The history of how the “general welfare” clause came to be in the Constitution seems to support the Federalists’ version of the story. The phrase was not proposed as an addition to the Constitution until July 17. Roger Sherman (who consistently sought to limit federal powers throughout the Convention) objected to the indefinite powers given to Congress in the Virginia Plan. He proposed instead to insert language that empowered Congress to legislate “in all cases which may concern the common interests,” or the “general welfare,” of the union, “but not to interfere with the government of the individual states in any matters of internal police which respect the government of such states only.” He followed this proposal with another proposal to enumerate the powers of Congress. So the phrase was initially introduced as a way of limiting congressional powers to exclude interference in local or state matters.
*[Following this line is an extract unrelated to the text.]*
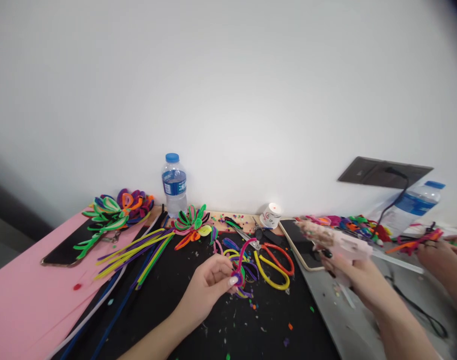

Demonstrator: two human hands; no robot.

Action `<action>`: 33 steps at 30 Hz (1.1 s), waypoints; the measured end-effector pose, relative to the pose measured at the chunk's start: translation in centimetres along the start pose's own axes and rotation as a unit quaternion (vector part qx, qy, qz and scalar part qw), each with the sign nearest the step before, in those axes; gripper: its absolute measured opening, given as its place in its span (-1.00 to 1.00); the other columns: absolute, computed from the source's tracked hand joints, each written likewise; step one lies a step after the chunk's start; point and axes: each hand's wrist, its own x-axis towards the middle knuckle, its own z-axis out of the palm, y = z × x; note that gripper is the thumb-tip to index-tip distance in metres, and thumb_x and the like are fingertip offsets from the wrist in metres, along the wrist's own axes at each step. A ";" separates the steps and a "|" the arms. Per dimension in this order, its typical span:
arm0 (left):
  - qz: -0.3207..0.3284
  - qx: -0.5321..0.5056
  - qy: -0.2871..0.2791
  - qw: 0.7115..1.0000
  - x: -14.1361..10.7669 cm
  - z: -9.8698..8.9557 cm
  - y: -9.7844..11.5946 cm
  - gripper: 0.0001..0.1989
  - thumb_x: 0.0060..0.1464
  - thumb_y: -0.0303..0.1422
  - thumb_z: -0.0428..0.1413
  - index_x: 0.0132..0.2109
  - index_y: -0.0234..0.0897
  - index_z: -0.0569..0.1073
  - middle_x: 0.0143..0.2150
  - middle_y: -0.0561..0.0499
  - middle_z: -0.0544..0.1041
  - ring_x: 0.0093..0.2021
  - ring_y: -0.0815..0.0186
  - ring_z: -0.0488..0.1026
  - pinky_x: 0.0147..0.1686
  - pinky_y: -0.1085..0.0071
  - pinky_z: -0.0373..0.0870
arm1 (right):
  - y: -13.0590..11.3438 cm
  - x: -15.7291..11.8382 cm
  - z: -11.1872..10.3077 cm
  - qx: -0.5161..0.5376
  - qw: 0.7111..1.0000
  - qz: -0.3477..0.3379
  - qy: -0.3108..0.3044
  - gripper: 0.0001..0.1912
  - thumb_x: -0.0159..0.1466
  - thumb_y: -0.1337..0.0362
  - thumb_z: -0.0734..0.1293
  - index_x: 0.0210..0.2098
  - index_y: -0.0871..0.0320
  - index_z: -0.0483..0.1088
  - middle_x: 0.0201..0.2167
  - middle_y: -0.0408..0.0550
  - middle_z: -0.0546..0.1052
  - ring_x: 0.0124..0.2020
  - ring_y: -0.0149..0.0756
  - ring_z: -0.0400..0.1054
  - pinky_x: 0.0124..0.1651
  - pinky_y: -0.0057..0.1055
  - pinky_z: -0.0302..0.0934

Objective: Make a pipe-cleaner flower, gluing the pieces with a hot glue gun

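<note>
My left hand (209,277) is pinched over the black mat, its thumb and fingers closed on a magenta pipe cleaner (245,249) with a coiled purple end. The pipe cleaner's free part curves upward. At the right, my right hand (358,280) is wrapped round a pale pink glue gun (350,245), whose nozzle end points left and is blurred. Scissors (275,272) with red and yellow handle loops lie just right of my left hand. Beneath that hand are purple and yellow pipe cleaner loops (253,272), partly hidden by the fingers.
Pipe cleaner flowers (192,225) and a water bottle (174,187) stand along the wall. A dark phone (68,245) lies left, a light-rimmed tablet (301,245) right of centre, near a paper cup (271,216). Another person's hand (440,257) works at far right, beside a cable (419,307).
</note>
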 end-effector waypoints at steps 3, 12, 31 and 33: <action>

But both of Sherman’s proposals failed that day.
On August 25, Sherman again suggested the phrase, this time for a different reason. He thought they needed “an express provision for the object of the old debts, &c.,” and therefore he moved to add a clause to the section empowering Congress to lay taxes. The clause would specify that these taxes were “for the payment of said debts, and for the defraying the expenses that shall be incurred for the common defence and general welfare.” The motion was soundly defeated, but only because the rest of the Convention thought the clause unnecessary. In other words, no one at the Convention (beyond some members from Connecticut) believed that this clause added anything to the meaning of that section which already enumerated the powers of Congress. But the Committee of Eleven which met in early September (and of which Sherman was a member) discreetly added a clause that was almost identical to the one that Sherman had unsuccessfully proposed a week earlier.
Indeed, the “general welfare” clause was likely adopted into the Constitution without fuss or bother precisely because it closely mirrored the uses already made of those words in the Articles of Confederation. The words “general welfare” are used twice in the Articles of Confederation, and they are used twice in the Constitution, and in both cases they are employed for precisely the same reasons. Both documents use the phrase in their preambles, in order to clarify the purposes of the Union. And both use the phrase to explain the purpose of Congress’ taxing power. Madison pointed out these similarities in Federalist No. 41, and protested that no one had ever tried to construe the words in the Articles of Confederation as a general grant of power. After it was ratified, however, and throughout American history, those who wished to extend congressional powers beyond those that were enumerated would frequently appeal to the “general welfare” clause as their justification.